● **Activity**
Could the data below be copied exactly, minus the pictures?
== Segment start ==
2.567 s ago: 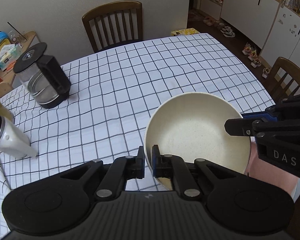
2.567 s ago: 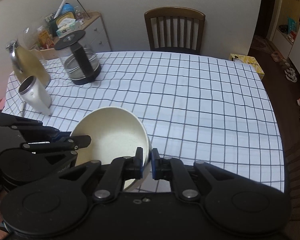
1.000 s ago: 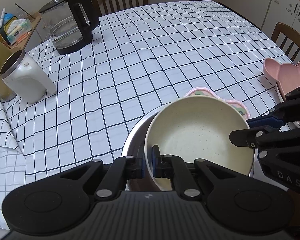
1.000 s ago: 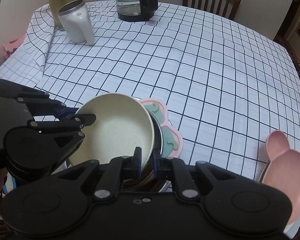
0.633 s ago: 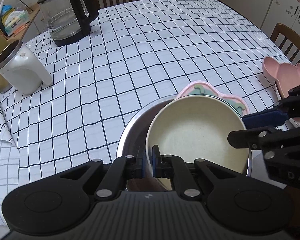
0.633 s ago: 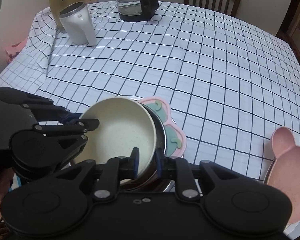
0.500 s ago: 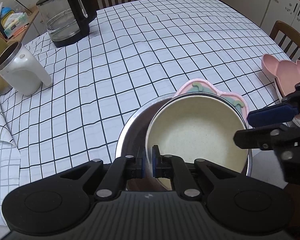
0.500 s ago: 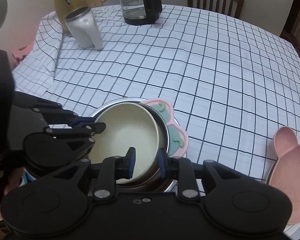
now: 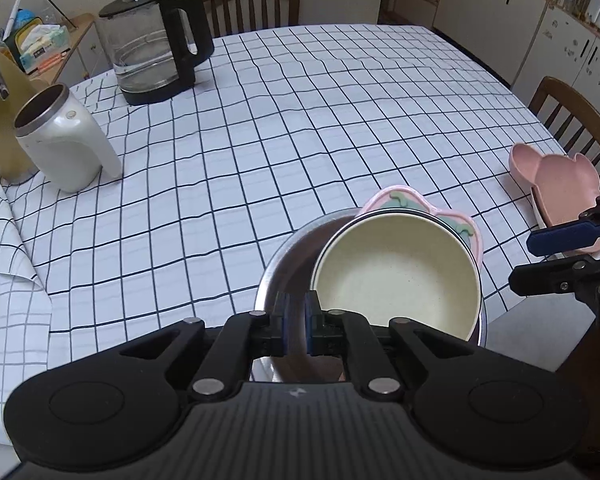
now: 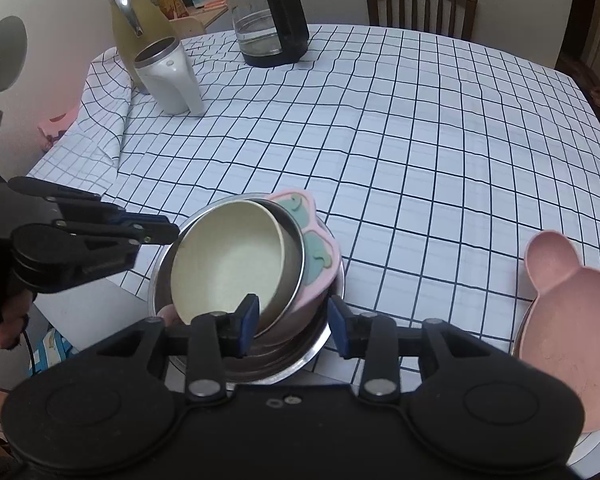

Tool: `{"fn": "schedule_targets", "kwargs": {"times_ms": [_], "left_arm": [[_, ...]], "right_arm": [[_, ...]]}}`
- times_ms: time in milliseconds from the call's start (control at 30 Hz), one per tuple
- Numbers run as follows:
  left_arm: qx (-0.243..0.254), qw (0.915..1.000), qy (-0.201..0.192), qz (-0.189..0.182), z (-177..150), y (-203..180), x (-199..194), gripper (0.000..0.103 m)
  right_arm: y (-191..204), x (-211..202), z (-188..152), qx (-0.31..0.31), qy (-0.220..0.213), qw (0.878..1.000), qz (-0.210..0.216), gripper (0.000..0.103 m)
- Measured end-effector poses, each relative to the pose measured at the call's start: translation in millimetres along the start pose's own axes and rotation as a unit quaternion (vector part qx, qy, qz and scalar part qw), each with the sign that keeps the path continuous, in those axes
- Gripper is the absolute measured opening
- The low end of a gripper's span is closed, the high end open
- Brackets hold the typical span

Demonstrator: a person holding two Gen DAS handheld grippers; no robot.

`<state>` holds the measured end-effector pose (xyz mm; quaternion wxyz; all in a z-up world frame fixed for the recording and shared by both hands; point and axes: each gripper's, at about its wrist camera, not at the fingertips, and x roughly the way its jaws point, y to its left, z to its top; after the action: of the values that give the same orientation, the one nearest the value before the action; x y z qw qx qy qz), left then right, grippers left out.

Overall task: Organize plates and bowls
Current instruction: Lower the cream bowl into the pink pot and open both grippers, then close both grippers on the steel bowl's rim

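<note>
- We are recording a glass kettle [image 9: 152,46] with a black handle, standing at the far side of the checked tablecloth [image 9: 300,112].
- We are listing a white jug [image 9: 62,138] beside a yellow carafe [image 10: 134,24].
- We are noting a wooden chair [image 10: 420,2] standing behind the table.

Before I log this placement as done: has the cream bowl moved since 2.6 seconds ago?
Yes. The cream bowl went from being held over bare tablecloth to resting tilted inside the steel bowl, against the pink plate. Right gripper is open.
</note>
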<state>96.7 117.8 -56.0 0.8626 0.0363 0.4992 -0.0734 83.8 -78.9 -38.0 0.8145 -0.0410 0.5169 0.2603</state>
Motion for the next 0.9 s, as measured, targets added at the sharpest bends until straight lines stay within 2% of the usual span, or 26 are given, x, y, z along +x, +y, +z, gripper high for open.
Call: {"fn": "schedule_targets", "kwargs": {"times_ms": [333, 400, 500, 533, 567, 700, 833, 900], "left_arm": [[-0.023, 0.9995, -0.020, 0.004, -5.1, 17.5, -18.4, 0.010], [-0.027, 0.9994, -0.024, 0.002, -5.6, 19.7, -21.1, 0.014], [-0.036, 0.9987, -0.036, 0.002, -8.1, 23.5, -25.4, 0.045], [-0.038, 0.9983, -0.043, 0.005, -9.0, 24.6, -27.4, 0.064], [-0.041, 0.9978, -0.052, 0.007, -9.6, 26.0, -29.6, 0.074], [-0.050, 0.9971, -0.057, 0.004, -9.9, 32.8, -29.7, 0.075], [-0.057, 0.9975, -0.042, 0.005, -12.4, 40.2, -16.6, 0.075], [-0.056, 0.9978, -0.035, 0.009, -14.8, 42.8, -6.8, 0.075]], "right_arm": [[-1.6, -13.9, -3.9, 0.000, -0.031, 0.999, 0.009, 0.061], [-0.9, -16.5, -3.9, -0.003, -0.036, 0.999, 0.007, 0.064], [-0.9, -19.6, -3.5, -0.004, -0.041, 0.999, 0.007, 0.066], [-1.2, -20.5, -3.5, -0.003, -0.044, 0.999, 0.007, 0.069], [-1.8, -21.3, -3.7, -0.003, -0.046, 0.999, 0.007, 0.071], [-2.1, -23.7, -5.8, -0.006, -0.052, 0.999, 0.004, 0.077], [-2.0, -20.0, -13.5, -0.013, -0.061, 0.998, -0.003, 0.097], [-1.4, -11.7, -20.4, -0.016, -0.057, 0.998, -0.010, 0.100]]}}
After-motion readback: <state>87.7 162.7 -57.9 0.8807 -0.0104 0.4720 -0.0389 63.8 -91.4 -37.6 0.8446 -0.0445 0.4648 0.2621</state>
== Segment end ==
● **Your response**
2.567 s ago: 
2.567 s ago: 
1.000 s ago: 
1.000 s ago: 
0.633 s ago: 
0.633 s ago: 
0.500 s ago: 
0.500 s ago: 
now: 
now: 

Tool: `{"fn": "schedule_targets", "kwargs": {"times_ms": [_], "left_arm": [[_, ...]], "right_arm": [[_, ...]]}}`
- times_ms: time in milliseconds from the call's start (control at 30 Hz), one per tuple
- Numbers run as follows:
  left_arm: qx (-0.243..0.254), qw (0.915..1.000), qy (-0.201..0.192), qz (-0.189..0.182), z (-177..150), y (-203..180), x (-199..194), gripper (0.000..0.103 m)
  right_arm: y (-191..204), x (-211..202), z (-188..152), qx (-0.31..0.31), qy (-0.220..0.213), qw (0.878..1.000), qz (-0.210..0.216), gripper (0.000..0.103 m)
- Measured end-effector poses, each relative to the pose measured at the call's start: translation in millimetres along the start pose's own axes and rotation as a unit quaternion (vector part qx, qy, qz and scalar part qw), each with the sign that keeps the path continuous, in those axes
- Gripper is the absolute measured opening
- The low end of a gripper's span is closed, the high end open
- Brackets hold the typical span

Demonstrator: a person holding two Gen DAS handheld grippers; no robot.

`<state>` holds the measured end-effector pose (xyz mm; quaternion wxyz; all in a z-up world frame fixed for the recording and shared by both hands; point and axes: each gripper's, at about its wrist camera, not at the fingertips, and x roughly the way its jaws point, y to its left, z to its top; after the action: of the values that give the same orientation, the one nearest the value before the action; x y z qw qx qy qz), left then right, grippers left out.

Overall task: Organize plates and bowls
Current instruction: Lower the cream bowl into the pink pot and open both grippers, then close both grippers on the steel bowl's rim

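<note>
- We are recording a glass kettle [image 9: 152,46] with a black handle, standing at the far side of the checked tablecloth [image 9: 300,112].
- We are listing a white jug [image 9: 62,138] beside a yellow carafe [image 10: 134,24].
- We are noting a wooden chair [image 10: 420,2] standing behind the table.

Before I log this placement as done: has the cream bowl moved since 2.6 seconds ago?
Yes. The cream bowl went from being held over bare tablecloth to resting tilted inside the steel bowl, against the pink plate. Right gripper is open.
</note>
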<state>96.7 117.8 -56.0 0.8626 0.0363 0.4992 -0.0734 83.8 -78.9 -38.0 0.8145 -0.0410 0.5169 0.2603</state>
Motion for the next 0.9 s, as measured, targets added at the sharpest bends until straight lines stay within 2% of the usual span, or 26 are given, x, y, z along +x, +y, +z, gripper high for open.
Call: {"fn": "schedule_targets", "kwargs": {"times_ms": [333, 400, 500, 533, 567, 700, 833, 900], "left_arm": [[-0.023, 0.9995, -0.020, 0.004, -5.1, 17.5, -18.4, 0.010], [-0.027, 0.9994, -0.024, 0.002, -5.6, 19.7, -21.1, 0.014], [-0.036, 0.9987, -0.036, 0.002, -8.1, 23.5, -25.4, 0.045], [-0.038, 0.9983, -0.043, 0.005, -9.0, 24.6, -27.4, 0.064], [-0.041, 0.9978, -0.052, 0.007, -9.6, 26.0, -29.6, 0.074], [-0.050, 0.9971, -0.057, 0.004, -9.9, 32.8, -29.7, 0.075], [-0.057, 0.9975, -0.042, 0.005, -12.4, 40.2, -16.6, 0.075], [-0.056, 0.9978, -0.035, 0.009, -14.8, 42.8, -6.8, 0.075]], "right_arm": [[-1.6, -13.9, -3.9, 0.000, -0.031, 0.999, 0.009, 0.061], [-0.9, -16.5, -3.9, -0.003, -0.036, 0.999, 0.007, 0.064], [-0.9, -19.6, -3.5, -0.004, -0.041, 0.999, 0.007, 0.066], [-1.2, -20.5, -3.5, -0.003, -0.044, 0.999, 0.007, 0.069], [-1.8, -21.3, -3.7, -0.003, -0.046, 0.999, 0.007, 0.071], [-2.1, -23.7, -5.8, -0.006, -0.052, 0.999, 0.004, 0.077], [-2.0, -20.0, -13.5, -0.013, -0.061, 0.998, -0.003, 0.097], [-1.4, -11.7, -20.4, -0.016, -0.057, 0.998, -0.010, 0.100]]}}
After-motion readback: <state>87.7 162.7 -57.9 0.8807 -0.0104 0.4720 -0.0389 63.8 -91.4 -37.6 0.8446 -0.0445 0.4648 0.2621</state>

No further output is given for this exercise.